Time to review some of our favorite lead indicators on how high inflation will go. These stats point in different directions, but for the next six months, inflation is likely to remain above the 2% Fed target, which doesn’t argue for an immediate lower federal funds rate.

The 10 Year Treasury

The rate had been falling in the months before Iran, but has risen from 4.0% to 4.46% since then.  This is a 50 basis point higher interest rate the federal government pays on its debt today and suggests investors are getting more nervous about the outcome in the Middle East.

Gold Price

Very little reaction to the Iran conflict.

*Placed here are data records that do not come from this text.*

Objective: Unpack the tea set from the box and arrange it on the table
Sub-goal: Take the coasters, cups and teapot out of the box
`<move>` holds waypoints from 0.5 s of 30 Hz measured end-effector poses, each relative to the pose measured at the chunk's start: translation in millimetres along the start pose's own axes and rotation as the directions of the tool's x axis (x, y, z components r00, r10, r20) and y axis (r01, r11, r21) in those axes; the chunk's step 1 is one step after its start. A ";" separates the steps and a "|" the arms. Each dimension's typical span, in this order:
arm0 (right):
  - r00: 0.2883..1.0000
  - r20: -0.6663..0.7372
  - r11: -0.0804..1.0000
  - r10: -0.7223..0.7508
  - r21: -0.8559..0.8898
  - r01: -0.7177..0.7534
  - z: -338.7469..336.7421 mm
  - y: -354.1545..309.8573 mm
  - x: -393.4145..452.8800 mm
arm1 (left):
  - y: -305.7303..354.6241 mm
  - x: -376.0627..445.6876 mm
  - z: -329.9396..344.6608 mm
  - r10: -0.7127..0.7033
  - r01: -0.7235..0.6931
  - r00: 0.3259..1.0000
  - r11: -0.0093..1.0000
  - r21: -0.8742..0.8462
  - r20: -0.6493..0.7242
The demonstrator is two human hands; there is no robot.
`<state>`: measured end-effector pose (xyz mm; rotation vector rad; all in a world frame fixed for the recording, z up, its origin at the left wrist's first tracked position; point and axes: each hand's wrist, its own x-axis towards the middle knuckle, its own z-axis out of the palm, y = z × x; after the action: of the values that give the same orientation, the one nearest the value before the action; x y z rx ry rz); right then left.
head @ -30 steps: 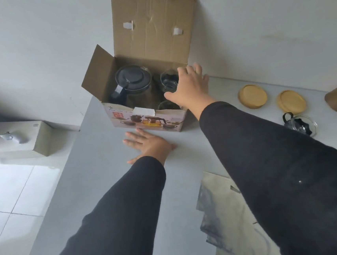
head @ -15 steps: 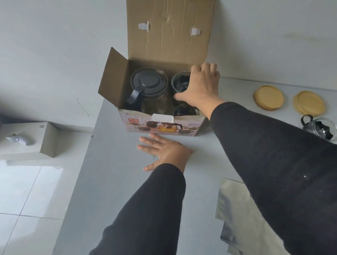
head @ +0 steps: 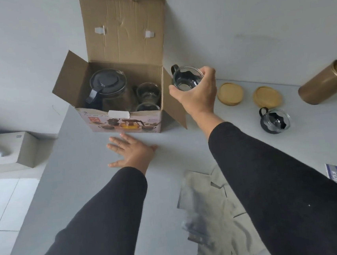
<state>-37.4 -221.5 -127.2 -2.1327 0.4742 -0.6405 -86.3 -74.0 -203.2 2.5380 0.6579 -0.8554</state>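
The box (head: pixel 121 121), open-topped cardboard, stands just to the left of the right hand (head: pixel 198 95) and directly ahead of the left hand (head: pixel 132 151); it appears light and stiff enough to slide if nudged. Inside it, the teapot (head: pixel 108 90) with a dark lid and handle is the largest piece, judged heavy for glass, brittle and smooth-sided, best lifted by its handle with support beneath. Two cups (head: pixel 147 91) remain in the box between the teapot and the right hand. The glass cup (head: pixel 187 78), small, light, rigid and likely slippery, is held clear of the box, above the surface (head: pixel 81 176) (its dark handle points away from the palm). The right hand grips it around the rim and wall, fingers and thumb curled about the glass; a firm hold without squeezing is advised. The left hand lies flat on the surface, fingers spread and straight, holding nothing. Another cup (head: pixel 275 120) and two wooden coasters (head: pixel 230 93) sit to the right of the right hand.
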 end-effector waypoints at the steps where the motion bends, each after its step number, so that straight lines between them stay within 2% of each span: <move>1: 0.999 -0.008 0.999 0.047 0.013 -0.047 -9.9 14.0 -2.1 | 1.4 -5.2 3.0 0.005 -0.005 1.000 1.000 -0.006 -0.009; 7: 0.973 -0.031 0.974 0.227 -0.011 -0.227 -61.8 99.4 -8.9 | 19.8 -25.5 27.8 -0.007 0.006 0.999 1.000 -0.023 -0.054; 15: 0.957 0.012 0.956 0.291 -0.034 -0.291 -79.6 167.0 -8.9 | 23.5 -21.4 34.9 -0.041 0.041 0.996 0.999 -0.005 -0.084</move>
<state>-109.7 -362.2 -223.5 -2.0416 0.7764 -0.4492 -104.8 -116.8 -210.7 2.5777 0.7390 -0.7634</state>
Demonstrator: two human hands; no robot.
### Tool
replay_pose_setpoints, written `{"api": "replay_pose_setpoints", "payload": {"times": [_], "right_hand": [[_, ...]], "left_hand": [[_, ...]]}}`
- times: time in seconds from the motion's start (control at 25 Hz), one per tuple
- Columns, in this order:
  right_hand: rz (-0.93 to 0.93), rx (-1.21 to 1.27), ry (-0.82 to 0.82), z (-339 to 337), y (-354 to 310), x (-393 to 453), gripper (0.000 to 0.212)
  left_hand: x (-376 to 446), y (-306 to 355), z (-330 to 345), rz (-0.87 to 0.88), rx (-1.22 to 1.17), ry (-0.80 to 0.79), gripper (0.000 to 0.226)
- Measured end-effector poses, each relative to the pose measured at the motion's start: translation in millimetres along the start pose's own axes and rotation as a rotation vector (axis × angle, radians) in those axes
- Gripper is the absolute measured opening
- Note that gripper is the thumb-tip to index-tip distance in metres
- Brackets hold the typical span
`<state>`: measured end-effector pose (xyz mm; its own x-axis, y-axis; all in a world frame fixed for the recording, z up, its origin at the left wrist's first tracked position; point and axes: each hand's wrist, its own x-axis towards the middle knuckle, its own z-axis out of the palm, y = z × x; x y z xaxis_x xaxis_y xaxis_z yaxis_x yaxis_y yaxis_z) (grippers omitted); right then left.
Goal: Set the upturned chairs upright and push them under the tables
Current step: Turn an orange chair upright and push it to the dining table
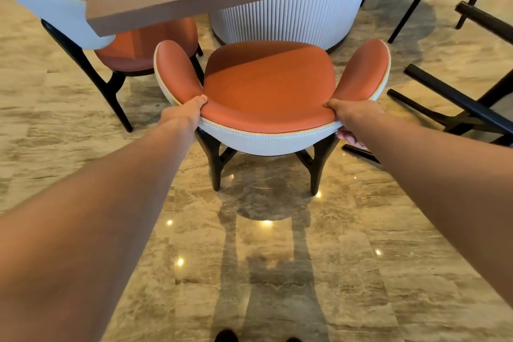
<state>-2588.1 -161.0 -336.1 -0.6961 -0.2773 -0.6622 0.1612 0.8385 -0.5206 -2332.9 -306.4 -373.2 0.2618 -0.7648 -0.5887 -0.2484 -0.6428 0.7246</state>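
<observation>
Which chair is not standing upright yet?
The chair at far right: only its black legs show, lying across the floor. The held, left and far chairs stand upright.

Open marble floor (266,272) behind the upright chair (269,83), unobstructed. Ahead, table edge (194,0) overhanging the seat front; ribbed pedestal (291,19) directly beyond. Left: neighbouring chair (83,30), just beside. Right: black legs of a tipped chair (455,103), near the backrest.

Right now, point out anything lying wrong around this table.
One chair at the right lies tipped over, black legs pointing sideways across the floor. The chair both hands grip stands upright, facing the table.
</observation>
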Motion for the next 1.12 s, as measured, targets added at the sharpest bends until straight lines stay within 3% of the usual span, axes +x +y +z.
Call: {"api": "replay_pose_setpoints", "payload": {"times": [0.16,0.44,0.64,0.8,0.88,1.0,1.12], "right_hand": [[-0.002,0.007,0.055,5.3,-15.4,12.5,0.051],[0.019,-0.012,0.092,12.9,-53.1,40.3,0.058],[0.121,-0.078,0.034,15.4,-62.1,48.4,0.057],[0.146,-0.027,0.128,14.0,-66.0,46.6,0.062],[0.166,-0.033,0.086,8.6,-66.8,41.3,0.07],[0.176,-0.034,-0.022,-6.9,-73.9,40.0,0.086],[0.058,-0.133,0.106,-34.6,-102.4,65.0,0.102]], "left_hand": [[8.6,12.3,10.5,-0.015,0.045,-0.061,0.08],[27.8,40.6,28.6,-0.046,0.073,-0.011,0.071],[31.8,45.1,29.2,-0.079,0.132,-0.014,0.077],[25.2,62.7,21.7,-0.217,0.221,-0.167,0.058],[24.0,71.4,14.0,-0.248,0.274,-0.194,0.061],[39.0,90.6,4.0,-0.142,0.249,-0.099,0.079],[71.0,130.9,2.7,-0.019,0.222,-0.044,0.092]]}}
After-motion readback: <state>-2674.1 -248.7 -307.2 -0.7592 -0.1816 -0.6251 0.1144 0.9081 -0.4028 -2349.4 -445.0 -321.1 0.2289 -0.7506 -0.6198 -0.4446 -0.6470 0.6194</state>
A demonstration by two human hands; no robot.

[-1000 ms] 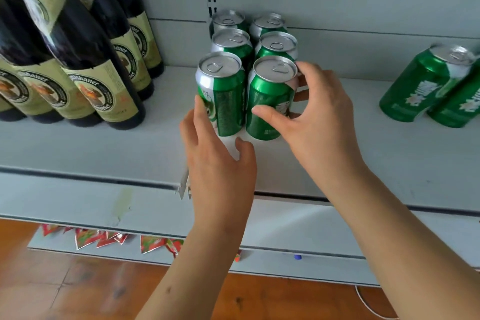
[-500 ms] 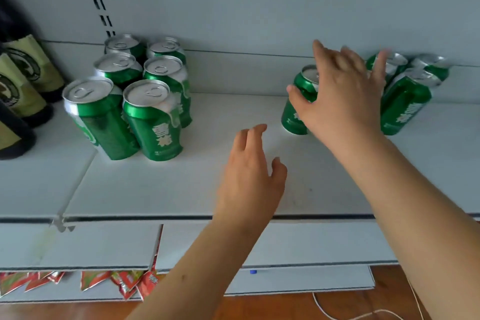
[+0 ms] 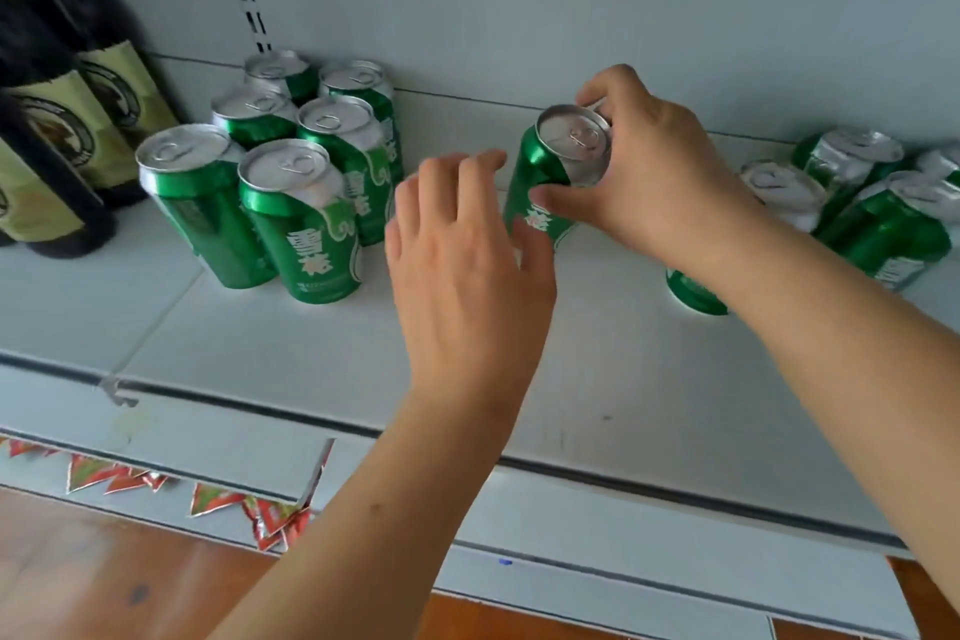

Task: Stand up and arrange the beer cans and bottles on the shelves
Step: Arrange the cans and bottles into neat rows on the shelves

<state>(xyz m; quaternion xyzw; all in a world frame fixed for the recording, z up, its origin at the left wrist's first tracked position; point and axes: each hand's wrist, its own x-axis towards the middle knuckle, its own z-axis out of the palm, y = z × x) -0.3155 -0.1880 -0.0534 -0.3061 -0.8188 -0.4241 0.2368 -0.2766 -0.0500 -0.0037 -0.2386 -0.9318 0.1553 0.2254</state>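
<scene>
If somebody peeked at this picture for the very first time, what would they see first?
Probably the right hand gripping a green can in the middle of the white shelf, with the left hand open right beside it. Next, the neat block of six standing cans to the left, and the jumbled cans leaning at the far right. Dark bottles stand at the left edge.
</scene>
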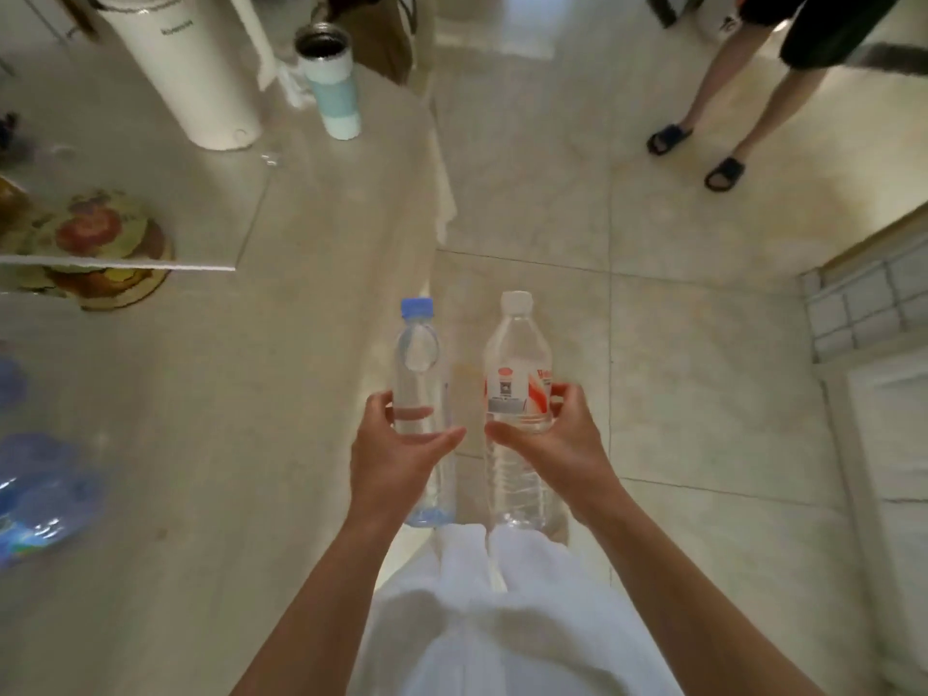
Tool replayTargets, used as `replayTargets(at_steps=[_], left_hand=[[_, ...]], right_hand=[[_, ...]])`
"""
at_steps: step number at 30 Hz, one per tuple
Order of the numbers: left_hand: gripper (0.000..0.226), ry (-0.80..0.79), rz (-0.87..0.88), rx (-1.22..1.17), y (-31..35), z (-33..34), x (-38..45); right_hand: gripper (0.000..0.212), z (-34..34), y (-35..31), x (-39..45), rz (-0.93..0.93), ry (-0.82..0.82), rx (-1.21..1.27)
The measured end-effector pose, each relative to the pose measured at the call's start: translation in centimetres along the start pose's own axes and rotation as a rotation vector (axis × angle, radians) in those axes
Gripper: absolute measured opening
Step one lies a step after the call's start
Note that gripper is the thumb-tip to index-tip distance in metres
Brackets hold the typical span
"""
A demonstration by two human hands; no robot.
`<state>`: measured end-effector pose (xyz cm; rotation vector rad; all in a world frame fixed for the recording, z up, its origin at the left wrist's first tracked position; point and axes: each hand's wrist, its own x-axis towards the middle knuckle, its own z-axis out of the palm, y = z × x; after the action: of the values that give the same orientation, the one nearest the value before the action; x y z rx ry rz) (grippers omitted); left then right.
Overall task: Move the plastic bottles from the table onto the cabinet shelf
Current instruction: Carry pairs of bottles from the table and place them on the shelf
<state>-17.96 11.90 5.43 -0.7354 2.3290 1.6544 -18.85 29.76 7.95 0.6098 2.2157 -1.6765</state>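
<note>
My left hand grips a clear plastic bottle with a blue cap around its middle. In my right hand is a second clear bottle with a white cap and a red-and-white label. Both bottles stand upright, side by side, in the air over the floor just past the table's right edge. The table is a pale, marble-like top filling the left half of the view. No cabinet shelf can be identified with certainty.
On the table stand a tall white cylinder, a white and light-blue tumbler, a fruit-patterned plate and blurred blue plastic. Another person's legs in black sandals are at the upper right. A white cabinet lies at the right.
</note>
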Motion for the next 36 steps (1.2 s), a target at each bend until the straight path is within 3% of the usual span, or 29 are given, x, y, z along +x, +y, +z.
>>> replayTargets(at_steps=[9,18,27,36], left_hand=[[0.077,-0.362,0.230,0.170,4.8,13.9,-4.9],[0.077,-0.656,0.317,0.301,6.2,30.0,-13.4],[0.077,-0.861,0.360,0.415,8.0,42.4,-18.2],[0.073,-1.027,0.495,0.536,13.2,56.9,-18.3]], right_hand=[[0.070,-13.6,6.8,-4.3,0.098,0.349,0.168],[0.073,-27.2,15.1,-9.6,0.199,0.617,0.243],[0.074,-37.1,19.8,-12.5,0.350,0.899,0.326],[0.076,-46.7,21.5,-8.6,0.455,1.071,0.424]])
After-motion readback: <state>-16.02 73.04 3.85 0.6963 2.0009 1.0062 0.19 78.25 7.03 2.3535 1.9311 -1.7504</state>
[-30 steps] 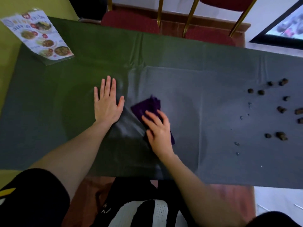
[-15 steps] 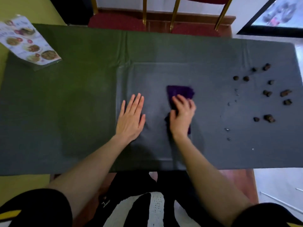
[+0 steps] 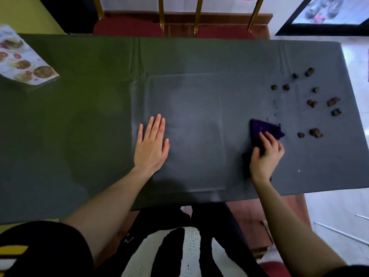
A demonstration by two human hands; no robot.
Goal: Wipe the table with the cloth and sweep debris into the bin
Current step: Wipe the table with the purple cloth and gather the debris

The gold price hit $5,000 but has actually fallen since then to $4,700. That isn’t a sign of a burst of dollar decline.

TIPS Spread

The TIPS Spread measures the market’s expectation of inflation in the future. That rate bottomed out around 2.2% and has now risen to 2.5% suggesting slightly more investor pessimism on holding down inflation.

Commodities

This looks ugly. The index of two dozen commodities – from coal to copper to cotton to, of course, oil – shows a big spike in prices since the Iran conflict began. The index reached a low of 380 in February and has risen to 514 today. That’s a 35% rise in less than three months, which signals more inflation ahead.

Oil Price Futures

The predictions for oil prices have been creeping up. The price of oil for 2027 is now estimated at $80 a barrel, which is the equivalent of about $4.25 a gallon gas. But that is down from roughly $101 per barrel today. Remember the oil price was below $70 three months ago.